Guidelines on Handling Sensitive Personal Data (Draft)

Revised: 3 Jan 2018 by ITSC

Personal data privacy is a University-wide matter and it is necessary for all staff members of the University who handle personal data to observe the relevant rules and regulations and to take the necessary precaution and steps to ensure the privacy of personal data.

Personal Data (Privacy) Ordinance

Data Protection Principles DPP 4(1) as set out in Schedule 1 to the Ordinance, which provides that:

“All practicable steps shall be taken to ensure that personal data (including data in a form in which access to or processing of the data is not practicable) held by a data user are protected against unauthorized or accidental access, processing, erasure, loss or use having particular regard to –
(a) the kind of data and the harm that could result if any of those things should occur;
(b) the physical location where the data is stored;
(c) any security measures incorporated (whether by automated means or otherwise) into any equipment in which the data is stored;
(d) any measures taken for ensuring the integrity, prudence and competence of persons having access to the data; and
(e) any measures taken for ensuring the secure transmission of the data.”

Personal Data Privacy Ordinance

HKUST Data Privacy Policy

https://dataprivacy.ust.hk/

Guidelines on Handling Sensitve Personal Data

  • Use only “necessary” personal data in all activities.
    • When conducting all activities, department/office/unit should only make available the personal data for access or use on a “need-to-know” and “need-to-use” basis so as to minimise the risk of data breach, especially when portable storage devices such as notebook computers are involved.
    • Department/office/unit should adopt the principle of least-privileged rights, by which only staffs authorised to handle identity verification would be able to retrieve or access relevant personal data.
  • Strictly review, approve and monitor the download and copying of systems containing personal data.
    • Department/office/unit should strictly evaluate the necessity of downloading and copying systems containing personal data and set approval procedures and standards.
    • Department/office/unit should monitor if any system containing personal data has been downloaded or copied without authorisation.
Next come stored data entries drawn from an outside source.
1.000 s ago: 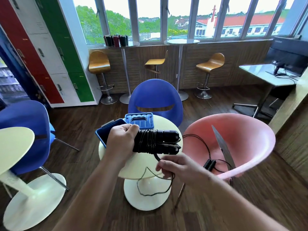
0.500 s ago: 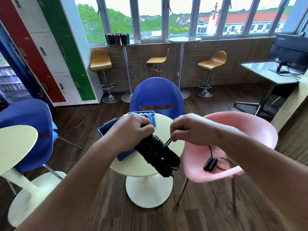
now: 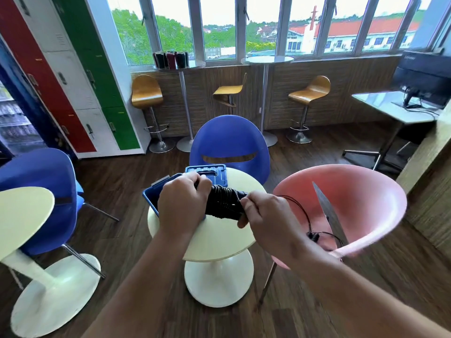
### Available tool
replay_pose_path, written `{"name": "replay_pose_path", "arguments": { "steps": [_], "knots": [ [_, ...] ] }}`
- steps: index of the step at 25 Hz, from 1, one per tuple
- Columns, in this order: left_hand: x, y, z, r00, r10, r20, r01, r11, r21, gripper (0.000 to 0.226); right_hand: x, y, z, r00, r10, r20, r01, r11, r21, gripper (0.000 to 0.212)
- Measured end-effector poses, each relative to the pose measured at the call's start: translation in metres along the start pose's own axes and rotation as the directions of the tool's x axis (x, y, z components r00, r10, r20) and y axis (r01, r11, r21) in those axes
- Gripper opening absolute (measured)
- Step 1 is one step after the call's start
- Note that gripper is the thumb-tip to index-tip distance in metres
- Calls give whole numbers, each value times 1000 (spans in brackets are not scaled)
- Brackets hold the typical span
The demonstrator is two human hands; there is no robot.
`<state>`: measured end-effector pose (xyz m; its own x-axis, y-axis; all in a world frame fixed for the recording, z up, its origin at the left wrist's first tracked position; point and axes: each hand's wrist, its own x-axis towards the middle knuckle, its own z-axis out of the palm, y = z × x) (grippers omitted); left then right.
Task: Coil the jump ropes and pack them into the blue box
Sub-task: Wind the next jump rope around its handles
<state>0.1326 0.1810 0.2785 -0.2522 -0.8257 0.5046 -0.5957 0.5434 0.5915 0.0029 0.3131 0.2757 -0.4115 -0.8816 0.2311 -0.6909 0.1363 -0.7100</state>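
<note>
My left hand point(image 3: 183, 203) grips one end of a black jump rope point(image 3: 222, 202), its handles bundled with cord wound tightly round them. At the bundle's other end my right hand point(image 3: 264, 214) holds the handles and the cord. I hold the bundle level above the round white table point(image 3: 214, 242). The open blue box point(image 3: 149, 196) sits on the table behind my left hand, mostly hidden, with its lid point(image 3: 214, 170) lying at the back. A second black jump rope point(image 3: 314, 234) lies loose in the seat of the pink chair point(image 3: 361, 201).
A blue chair point(image 3: 230, 145) stands behind the table and another blue chair point(image 3: 41, 191) at the left, beside a second white table point(image 3: 23, 213). Bar stools and tall tables line the window wall. A desk with a monitor point(image 3: 424, 86) is at the right.
The bundle has swung from tilted downward to level. My right hand has come down from above the table's right edge to grip the bundle's right end; the loose cord is now wound up.
</note>
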Motion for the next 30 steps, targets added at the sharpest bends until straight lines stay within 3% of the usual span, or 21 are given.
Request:
{"name": "replay_pose_path", "arguments": {
  "steps": [2, 4, 6, 8, 16, 19, 22, 26, 30],
  "knots": [
    [-6, -2, 6, 999, -42, -32, 39, 994, -101, 35, -2, 4, 12, 988, 155, 21, -154, 934, 323, 24],
    [-11, -5, 11, 994, -99, -46, 88, 977, -193, 38, -3, 4, 20, 948, 275, 161, -315, 726, 612, 16],
    [-14, -7, 14, 987, -155, -47, 139, 959, -246, 40, -5, 3, 23, 901, 297, 315, -429, 511, 744, 12],
    [-14, -8, 17, 983, -180, -48, 160, 948, -276, 40, -8, 5, 27, 889, 278, 363, -453, 428, 782, 12],
    [-21, -4, 21, 941, -339, -7, 307, 859, -409, 37, -33, 3, 49, 936, 253, 245, -338, 449, 827, 22],
    [-26, 4, 19, 854, -512, 96, 483, 710, -512, 35, -34, 18, 53, 938, 216, 271, -344, 493, 799, 24],
    [-29, 11, 18, 782, -579, 233, 585, 550, -596, 34, -31, 42, 50, 903, 89, 420, -407, 485, 774, 24],
    [-27, 11, 11, 790, -536, 296, 587, 526, -616, 29, -26, 70, 40, 884, -12, 468, -401, 494, 771, 27],
    [-23, 1, 8, 785, -576, 229, 579, 550, -602, 35, -32, 77, 40, 913, -66, 403, -298, 566, 769, 26]
  ]
}}
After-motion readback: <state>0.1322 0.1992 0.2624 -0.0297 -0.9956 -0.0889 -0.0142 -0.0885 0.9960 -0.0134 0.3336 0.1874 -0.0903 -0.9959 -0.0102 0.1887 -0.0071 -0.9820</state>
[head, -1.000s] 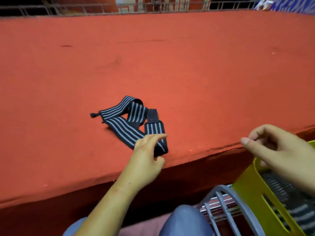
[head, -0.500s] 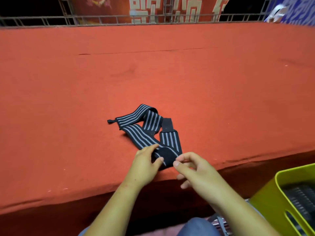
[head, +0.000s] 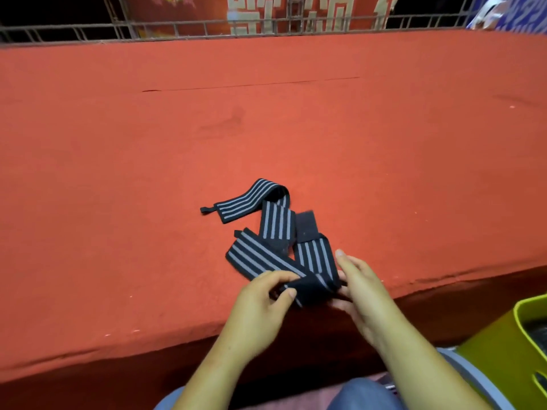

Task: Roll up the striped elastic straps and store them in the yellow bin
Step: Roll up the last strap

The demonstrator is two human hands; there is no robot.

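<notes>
A black strap [head: 275, 223] with grey stripes lies loosely folded on a red table [head: 266, 128], near its front edge, zigzagging from a small tab at the far left toward the near right. Its near end is lifted off the cloth between two hands. The left hand [head: 260, 306] pinches that end, thumb on top and fingers curled under the dark fold. The right hand [head: 364, 291] presses against the same end from the right, fingers extended along its edge and palm turned inward, so both hands hold the strap. A yellow bin [head: 503, 341] stands below the table edge at the near right, well apart from the strap; something dark and striped shows inside it, too blurred to identify.
</notes>
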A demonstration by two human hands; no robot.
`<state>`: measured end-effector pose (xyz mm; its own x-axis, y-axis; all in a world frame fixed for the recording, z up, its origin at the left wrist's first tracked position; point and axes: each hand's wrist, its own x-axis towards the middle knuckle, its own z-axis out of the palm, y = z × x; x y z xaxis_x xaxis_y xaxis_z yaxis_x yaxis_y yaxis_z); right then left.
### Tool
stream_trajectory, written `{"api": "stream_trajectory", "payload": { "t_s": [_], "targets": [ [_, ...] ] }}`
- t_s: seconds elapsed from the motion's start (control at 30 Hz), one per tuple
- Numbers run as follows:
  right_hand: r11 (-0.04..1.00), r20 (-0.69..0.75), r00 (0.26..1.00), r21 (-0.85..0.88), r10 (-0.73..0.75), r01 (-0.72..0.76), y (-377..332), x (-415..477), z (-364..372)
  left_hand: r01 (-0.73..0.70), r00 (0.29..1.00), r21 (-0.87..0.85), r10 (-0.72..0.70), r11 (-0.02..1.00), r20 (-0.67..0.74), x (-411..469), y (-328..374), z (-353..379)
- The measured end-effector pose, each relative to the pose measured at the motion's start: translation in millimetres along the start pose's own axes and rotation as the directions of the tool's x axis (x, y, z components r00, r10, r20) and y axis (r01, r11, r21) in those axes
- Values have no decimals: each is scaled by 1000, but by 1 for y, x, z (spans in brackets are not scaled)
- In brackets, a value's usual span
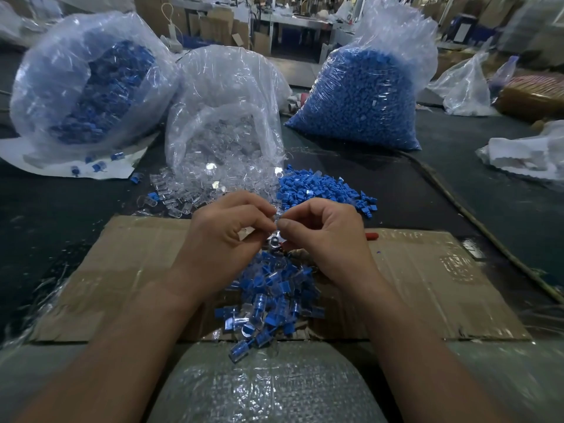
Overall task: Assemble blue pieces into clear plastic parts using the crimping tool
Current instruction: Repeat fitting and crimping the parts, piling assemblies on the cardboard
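My left hand (222, 232) and right hand (325, 235) both pinch one clear plastic part (276, 215) above the crimping tool (273, 241). Probably light, stiff, slippery; grip its edges.

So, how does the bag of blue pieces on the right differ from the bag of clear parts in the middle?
The bag of blue pieces holds opaque blue bits; the bag of clear parts holds transparent ones. The bag of blue pieces stands upright and packed; the bag of clear parts sags, its mouth open, parts spilling onto the table. Both are clear plastic bags.
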<state>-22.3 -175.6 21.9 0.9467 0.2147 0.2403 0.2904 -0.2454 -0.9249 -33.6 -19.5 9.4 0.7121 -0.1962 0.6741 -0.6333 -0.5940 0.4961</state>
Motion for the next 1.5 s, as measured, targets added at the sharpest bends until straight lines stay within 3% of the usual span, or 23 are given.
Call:
{"api": "stream_trajectory", "payload": {
  "t_s": [0.3,0.43,0.5,0.57,0.63,0.7,0.77,1.07,1.3,1.5],
  "targets": [
    [971,112,981,165,156,-173,-3,0,-8,-17,998,-77,13,997,-59,0,0,0],
    [835,306,921,417,242,-358,-4,1,-10,-10,996,-128,-1,992,-89,1,4,0],
    [807,320,920,467,227,-361,-4,1,-10,-4,996,-154,-11,988,-94,1,6,0],
    [812,284,935,481,213,-331,-4,1,-9,28,995,-169,-44,985,-94,2,8,-1],
    [843,229,953,455,199,-285,-3,1,-11,145,983,-235,-167,961,-77,3,10,-2],
    [867,182,966,433,184,-247,-3,2,-13,299,947,-409,-319,862,19,5,12,-5],
    [883,174,970,411,167,-226,-3,1,-13,382,916,-520,-386,764,106,6,13,-6],
    [941,171,980,306,96,-146,-7,-3,-6,503,852,-537,-494,677,175,7,12,-4],
    [978,115,989,198,-93,69,-6,-4,0,585,787,-606,-556,539,265,10,7,-7],
    [974,109,968,46,-224,221,-5,-5,0,622,762,-649,-530,438,373,9,2,-7]
  ]
}}
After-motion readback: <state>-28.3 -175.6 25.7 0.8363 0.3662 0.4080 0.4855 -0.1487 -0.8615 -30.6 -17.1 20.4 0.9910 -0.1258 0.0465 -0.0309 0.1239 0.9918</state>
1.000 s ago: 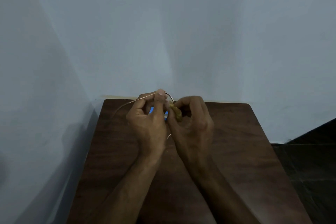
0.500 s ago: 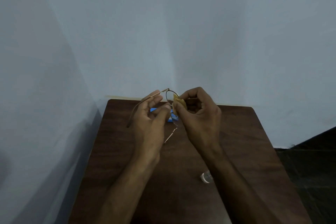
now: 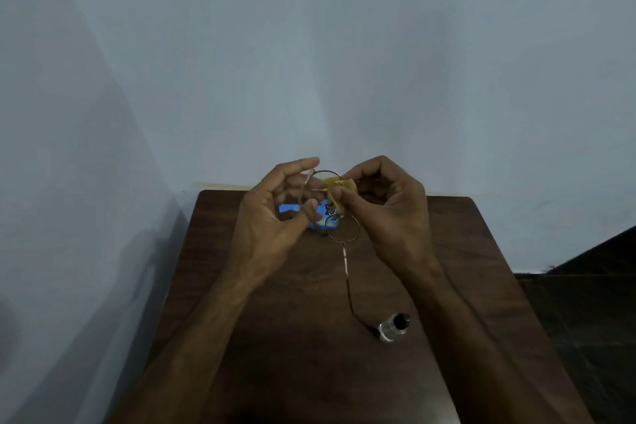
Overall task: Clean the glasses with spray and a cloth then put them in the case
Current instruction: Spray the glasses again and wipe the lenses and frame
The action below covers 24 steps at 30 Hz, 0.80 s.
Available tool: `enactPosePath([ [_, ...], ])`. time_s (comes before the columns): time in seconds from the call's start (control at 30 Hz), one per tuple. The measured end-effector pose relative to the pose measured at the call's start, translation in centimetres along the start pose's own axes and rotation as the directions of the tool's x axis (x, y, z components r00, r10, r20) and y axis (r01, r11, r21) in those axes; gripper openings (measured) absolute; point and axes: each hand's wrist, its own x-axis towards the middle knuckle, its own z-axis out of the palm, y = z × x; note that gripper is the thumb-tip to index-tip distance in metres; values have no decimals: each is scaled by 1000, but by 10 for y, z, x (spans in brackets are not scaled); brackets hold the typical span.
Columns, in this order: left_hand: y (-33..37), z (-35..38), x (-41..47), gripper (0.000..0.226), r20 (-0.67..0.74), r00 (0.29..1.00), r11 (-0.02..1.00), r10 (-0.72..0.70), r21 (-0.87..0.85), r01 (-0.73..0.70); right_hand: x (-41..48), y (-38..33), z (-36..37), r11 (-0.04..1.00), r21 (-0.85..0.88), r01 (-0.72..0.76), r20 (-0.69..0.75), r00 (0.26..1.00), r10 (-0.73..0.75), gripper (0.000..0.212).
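2 hands are working: left hand (image 3: 275, 217) pinching the glasses (image 3: 330, 206), long axis dropping below; right hand (image 3: 385, 206) pinching cloth (image 3: 339, 191) onto the upper lens.

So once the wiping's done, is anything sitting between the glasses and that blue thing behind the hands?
Nothing visible does. The glasses are held above the table by the left hand and right hand, directly over the blue object, possibly the case. The small spray bottle lies nearer the person, off that path.
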Motion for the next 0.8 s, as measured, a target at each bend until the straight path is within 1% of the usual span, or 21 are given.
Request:
enactPosePath([
  [0.1, -5, 6, 2, 27, -44, 994, 988, -103, -118, 98, 1, 1, -4, 999, 42, -25, -11, 1000, 25, 19],
  [0.17, -9, 10, 2, 17, -16, 985, 969, -174, -180, 168, 0, 3, -5, 997, 65, -44, -31, 998, 46, 20],
  [0.2, -10, 13, 1, 15, 4, 978, 953, -207, -223, 203, -1, 4, -5, 995, 78, -56, -44, 997, 59, 19],
  [0.27, -12, 17, 0, 13, 2, 966, 922, -257, -300, 245, -2, 5, -5, 995, 75, -60, -59, 996, 64, 17],
  [0.37, -14, 24, -2, 11, -79, 953, 897, -292, -369, 244, -10, 7, -8, 999, 5, -46, -20, 999, 47, 11],
  [0.47, -14, 34, -6, 11, -150, 943, 880, -298, -426, 211, -19, 12, -13, 986, -166, 7, 42, 999, 0, 11],
  [0.53, -14, 40, -9, 12, -165, 936, 871, -312, -443, 213, -19, 13, -15, 972, -232, 28, 62, 998, -14, 12],
  [0.6, -14, 44, -10, 13, -155, 941, 872, -302, -444, 207, -16, 10, -19, 964, -267, 1, 55, 998, 14, 11],
  [0.67, -12, 46, -11, 10, -170, 942, 874, -290, -447, 189, -13, 8, -23, 971, -234, -54, 53, 996, 68, 8],
  [0.73, -9, 49, -12, 12, -220, 935, 892, -277, -421, 165, -10, 9, -29, 987, -120, -105, 62, 992, 113, 7],
  [0.8, -7, 54, -13, 10, -273, 925, 914, -264, -379, 149, -9, 13, -31, 992, -27, -127, 65, 990, 129, 11],
])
Such systems and the related servers should record all activity logs. Whenever a system user accesses, uses, downloads, edits and/or deletes the data, department/office/unit should be able to trace the logs.
    • Department/office/unit should install monitoring and alarm mechanisms in all the systems containing personal data and the related servers, so that whenever there is any irregularity (e.g. download or deletion of huge personal data), timely reporting of the case, as well as tracing and reviews can be done.
  • Adopt effective technical security measures when storing personal data.
    • As storing personal data in notebook computers or portable storage devices will pose high risk to information security, personal data should not be stored in notebook computers or portable storage devices unless absolutely necessary.
    • If it is necessary to store personal data in notebook computers or other portable storage devices, department/office/unit should adopt effective technical security measures according to the quantity and sensitivity of the data, e.g. two-factor authentication in data access, automatic system lock or automatic data wipe upon several times of unsuccessful login, installation of location tracking software, etc.
    • Department/office/unit should adopt technology of reasonable standard to encrypt all sensitive (off-line) personal data.
    • Department/office/unit should effectively disseminate the personal data policies or guidelines to all staffs to ensure that they know and understand the policies and requirements.
  • Conduct Privacy Impact Assessment.
    • Before commencement of any new task or project involving the creation, collection, use or storage of voluminous data, sensitive one in particular, is involved, department/office/unit should carry out a privacy impact assessment. Department/office/unit should adopt adequate security measures to address the privacy risks arising from the project. The assessment procedures and steps should be clearly recorded and filed.